Infraestrutura logística amplia competitividade

Para o economista, a expansão da indústria está diretamente relacionada aos investimentos em infraestrutura e à capacidade logística do estado, fatores que reduzem custos operacionais e aumentam a competitividade para novos empreendimentos.

Nunes destaca que a combinação entre rodovias, integração ferroviária e o Porto do Itaqui fortalece o ambiente de negócios e facilita o escoamento da produção. “Para que o Maranhão tenha garantido um crescimento sustentável ao longo dos próximos anos, faz-se necessário não somente produzir, mas também contar com um ambiente de negócios favorável e uma boa infraestrutura”, considera.

Nesse contexto, o especialista aponta o Porto do Itaqui como um dos principais ativos econômicos do estado. “Podemos citar o Porto do Itaqui como o principal expoente, já que é um dos portos mais importantes do país e, em 2023, foi eleito pela Antaq como o segundo colocado em eficiência de gestão”, observa.

Segundo Nunes, a estrutura logística atende não apenas o Maranhão, mas também estados vizinhos inseridos na região do Matopiba.

“O porto é amplamente utilizado no escoamento da produção agrícola, não somente do Maranhão, mas também dos estados vizinhos, como o Tocantins, já que fazemos parte do Matopiba, região onde estão localizados grandes produtores de grãos. Além disso, por ele também são escoados minério de ferro e produtos da nossa metalurgia, como o alumínio e a alumina calcinada. Também exportamos grandes volumes de ouro, extraído por uma grande empresa que atua aqui no estado”, detalha.

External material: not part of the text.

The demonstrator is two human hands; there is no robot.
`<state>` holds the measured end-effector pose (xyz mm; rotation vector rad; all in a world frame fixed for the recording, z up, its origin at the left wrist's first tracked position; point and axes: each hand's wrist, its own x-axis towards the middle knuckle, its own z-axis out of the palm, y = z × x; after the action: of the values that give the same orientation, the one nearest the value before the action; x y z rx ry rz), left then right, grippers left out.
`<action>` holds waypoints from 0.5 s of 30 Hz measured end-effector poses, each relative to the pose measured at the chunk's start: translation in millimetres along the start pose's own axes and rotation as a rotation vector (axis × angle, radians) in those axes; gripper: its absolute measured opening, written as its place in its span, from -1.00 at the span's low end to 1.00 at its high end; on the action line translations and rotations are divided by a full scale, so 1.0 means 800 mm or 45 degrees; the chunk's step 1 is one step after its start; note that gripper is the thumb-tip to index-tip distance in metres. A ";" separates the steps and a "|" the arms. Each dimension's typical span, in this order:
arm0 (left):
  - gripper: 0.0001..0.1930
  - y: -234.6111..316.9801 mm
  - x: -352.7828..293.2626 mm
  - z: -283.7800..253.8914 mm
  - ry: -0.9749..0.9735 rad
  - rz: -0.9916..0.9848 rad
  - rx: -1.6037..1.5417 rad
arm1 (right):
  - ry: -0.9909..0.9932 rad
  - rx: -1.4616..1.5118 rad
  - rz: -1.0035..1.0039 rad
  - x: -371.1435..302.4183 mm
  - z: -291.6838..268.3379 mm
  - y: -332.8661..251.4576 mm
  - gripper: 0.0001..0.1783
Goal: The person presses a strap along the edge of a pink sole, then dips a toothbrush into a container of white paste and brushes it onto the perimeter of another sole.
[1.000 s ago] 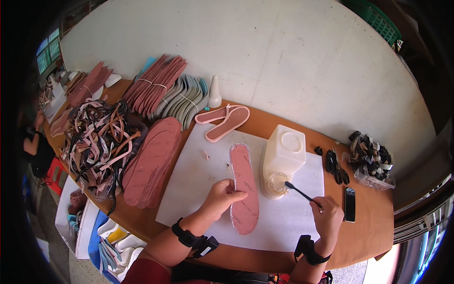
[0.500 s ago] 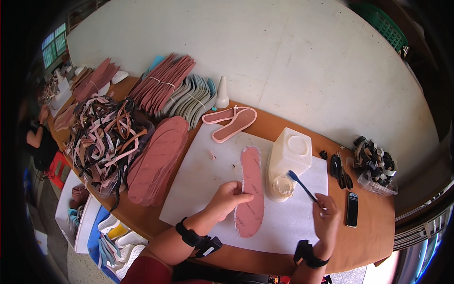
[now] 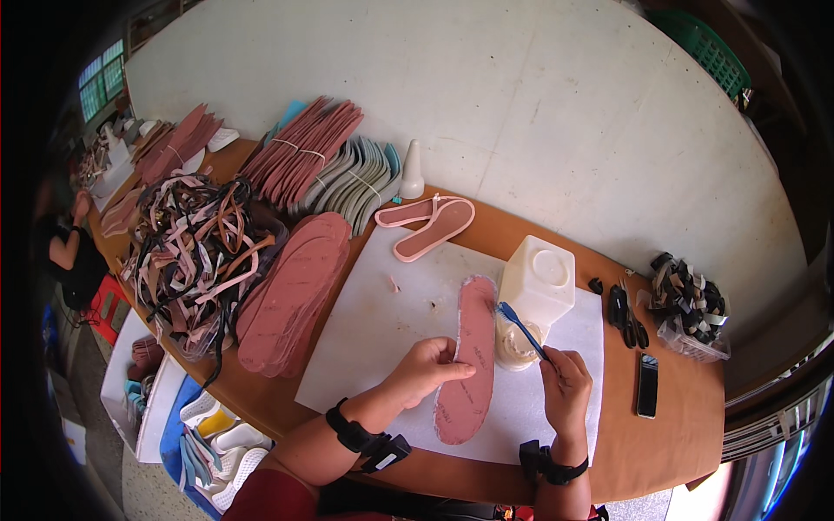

Na avaliação do economista, essa estrutura gera impactos que vão além das exportações. “Esses produtos geram um forte efeito de encadeamento na economia e têm um impacto muito positivo sobre o nosso valor agregado”, ressalta.

Emprego e consumo fortalecem o setor de serviços

Os reflexos da atividade econômica também aparecem no mercado de trabalho. “Encerramos o mês de maio, que corresponde à informação mais recente disponível sobre emprego formal, com um saldo positivo de quase 2 mil empregos formais no estado, resultado das atividades econômicas que estão acontecendo em todo o território”, afirma Nunes.

O fortalecimento do mercado de trabalho também contribuiu para impulsionar o setor de serviços, que cresceu 2,5% no primeiro trimestre, acima das médias brasileira e nordestina. Comércio, transporte, atividades financeiras, mercado imobiliário, informação e comunicação, administração pública e outros serviços figuraram entre os segmentos de maior dinamismo.

“Podemos citar o aumento no consumo das famílias, que contribuiu para o crescimento de 2,5% do setor terciário, conforme os dados do PIB do primeiro trimestre de 2026”, destaca.

O aumento do consumo das famílias reforçou o ciclo de crescimento da economia maranhense em 2026 | Foto: Secom/Governo do Estado do Maranhão

Segundo o economista, o avanço do consumo também foi favorecido pelas mudanças na tributação da renda implementadas no início do ano. “Quando analisamos o consumo das famílias, observamos um crescimento expressivo, principalmente em razão das mudanças que passaram a valer a partir de 1º de janeiro de 2026 em relação ao Imposto de Renda”, comenta.

“Hoje, com a nova tabela, quem ganha até R$ 5 mil é isento do pagamento do imposto. Isso gera um reflexo positivo porque sobra mais dinheiro para as famílias e para os trabalhadores. Consequentemente, as pessoas tendem a consumir mais. Consumindo mais, gera-se um maior efeito de encadeamento na economia, fazendo com que o valor agregado se espalhe por todo o território”, complementa Nunes.

Crescimento sustentado

Para Anderson Nunes, os resultados registrados no início de 2026 não representam um movimento isolado, mas a continuidade de um ciclo de expansão observado nos últimos anos.

“Nos últimos quatro anos, o estado tem seguido uma tendência de crescimento sustentável. Temos registrado uma média de crescimento entre 3% e 3,5%, que poderá se estender ao longo dos próximos anos, caso o estado continue atuando fortemente, juntamente com o setor privado, nos mais variados segmentos da nossa economia”, destaca.

Na avaliação do economista, manter investimentos em infraestrutura, fortalecer a logística e preservar um ambiente favorável aos negócios serão fatores determinantes para sustentar o ritmo de crescimento e ampliar a atração de investimentos privados nos próximos anos.